Respirando historia en Worms

Situada junto al Rin, Worms tiene un pasado de peso. Con sus dos milenios de historia, la ciudad es un bálsamo arquitectónico para los ojos, aunque parte de su estructura haya sido destruida en varias guerras.

La catedral de Worms, emblema de una historia aún presente.

La catedral de Worms, emblema de una historia aún presente.

Junto con Trier, Worms es una de la s ciudades más antiguas de Alemania. Una ciudad en la que vivieron celtas y romanos en las riberas del Rin y que fue también sitio predilecto de emperadores, reyes y clérigos. Hoy en día la edad media se mantiene presente en sus calles, por ejemplo gracias a la presencia de su catedral románica, construida en el siglo XII.

Mitología germana

La catedral de Worms también es conocida como escenario del Cantar de los Nibelungos, en el que un poeta anónimo describe, en torno al año 1200, la heroica epopeya del ascenso y caída del reino de los burgundios. La historia se volvió mundialmente conocida gracias a la ópera de Wagner El Anillo de los Nibelungos.

Worms

El Cantar de los Nibelungos resuena en los rincones de Worms.

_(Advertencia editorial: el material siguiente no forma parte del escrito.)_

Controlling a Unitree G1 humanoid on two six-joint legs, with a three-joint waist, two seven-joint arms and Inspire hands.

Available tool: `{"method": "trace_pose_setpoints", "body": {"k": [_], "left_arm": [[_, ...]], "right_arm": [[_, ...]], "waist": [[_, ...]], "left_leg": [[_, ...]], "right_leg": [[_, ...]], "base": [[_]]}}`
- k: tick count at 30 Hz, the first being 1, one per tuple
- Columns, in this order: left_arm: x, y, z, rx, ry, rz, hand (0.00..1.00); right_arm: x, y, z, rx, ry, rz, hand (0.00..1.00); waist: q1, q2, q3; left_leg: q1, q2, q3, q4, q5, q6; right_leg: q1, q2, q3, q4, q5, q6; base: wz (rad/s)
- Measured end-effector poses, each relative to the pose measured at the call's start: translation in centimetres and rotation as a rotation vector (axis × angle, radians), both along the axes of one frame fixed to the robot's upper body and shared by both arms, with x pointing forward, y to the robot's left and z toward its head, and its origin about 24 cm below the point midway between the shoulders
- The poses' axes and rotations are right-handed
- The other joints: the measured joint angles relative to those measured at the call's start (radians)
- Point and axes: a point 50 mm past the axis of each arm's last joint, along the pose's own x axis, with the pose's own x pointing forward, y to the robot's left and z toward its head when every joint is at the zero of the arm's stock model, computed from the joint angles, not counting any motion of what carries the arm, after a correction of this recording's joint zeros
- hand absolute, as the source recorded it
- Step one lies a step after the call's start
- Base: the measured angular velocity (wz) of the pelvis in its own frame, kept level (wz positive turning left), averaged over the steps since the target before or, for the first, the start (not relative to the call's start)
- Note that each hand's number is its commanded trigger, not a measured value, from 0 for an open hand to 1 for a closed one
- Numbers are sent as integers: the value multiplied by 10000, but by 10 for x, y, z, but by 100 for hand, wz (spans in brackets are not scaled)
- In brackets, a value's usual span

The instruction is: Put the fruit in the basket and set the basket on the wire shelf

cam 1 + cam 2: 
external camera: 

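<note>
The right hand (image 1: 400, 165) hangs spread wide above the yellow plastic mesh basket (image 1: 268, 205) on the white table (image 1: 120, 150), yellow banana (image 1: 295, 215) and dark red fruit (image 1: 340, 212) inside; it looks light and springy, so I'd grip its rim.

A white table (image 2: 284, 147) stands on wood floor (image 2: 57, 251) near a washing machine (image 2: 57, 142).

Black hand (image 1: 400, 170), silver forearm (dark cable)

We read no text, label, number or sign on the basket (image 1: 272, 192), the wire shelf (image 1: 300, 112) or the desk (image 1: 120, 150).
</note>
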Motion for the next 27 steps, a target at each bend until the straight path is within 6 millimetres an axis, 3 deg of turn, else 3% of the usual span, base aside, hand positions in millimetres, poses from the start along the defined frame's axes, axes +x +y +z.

Mucho de lo que se ve hoy en las calles de Worms recuerda al Cantar de los Nibelungos: calles, monumentos o el festival que lleva su nombre y se celebra todos los veranos. En las torres medievales de la ciudad se encuentra el Museo de los Nibelungos, que convida al visitante a realizar un viaje multimedia al mundo de la mitología germana.

Edad Media

Worms

Worms también fue un centro de poder.

Worms es también ciudad de emperadores. Desde fines del siglo XV fue sede de 8 asambleas nacionales del Reich, en las que, bajo la égida del emperador, se congregaron príncipes, condes y representantes de las ciudades libres del imperio. Fue también allí donde el reformador Martín Lutero se presentó al emperador, quien esperaba que se retractara de sus escritos que impulsaron la reforma protestante en 1521.

Huellas de guerra

La fama de Worms se debe también a otros factores: considerada una de las ciudades más grandes y ricas de la época, sufrió una severa destrucción durante la Guerra de los 30 años y las posteriores guerras de sucesión entre distintas dinastías. Más de un siglo fue necesario para que se recuperara.

Más tarde, pocas fueron las edificaciones que sobrevivieron incólumes a los bombardeos de la II Guerra Mundial. En la segunda mitad del siglo XX se reconstruyó el centro de la ciudad y varios monumentos fueron restaurados.

Rescatando la historia

Worms

Rincones que respiran historia.

Lo mismo aconteció con la sinagoga de Worms, la más antigua de Alemania. Desde el siglo X, la ciudad fue uno de los centros más importantes de la vida judaica en el país. Durante el período nazi, la milenaria historia de los judíos fue simplemente eliminada. Ahora da cuenta de ella la sinagoga, reconstruida en 1960, y el Museo Judaico. Es innegable que al pasar por Worms los turistas respiran vestigios de la historia. Una historia que enorgullece a los 80 mil habitantes de la ciudad, para los que el turismo se ha convertido en una de las principales fuentes de ingresos.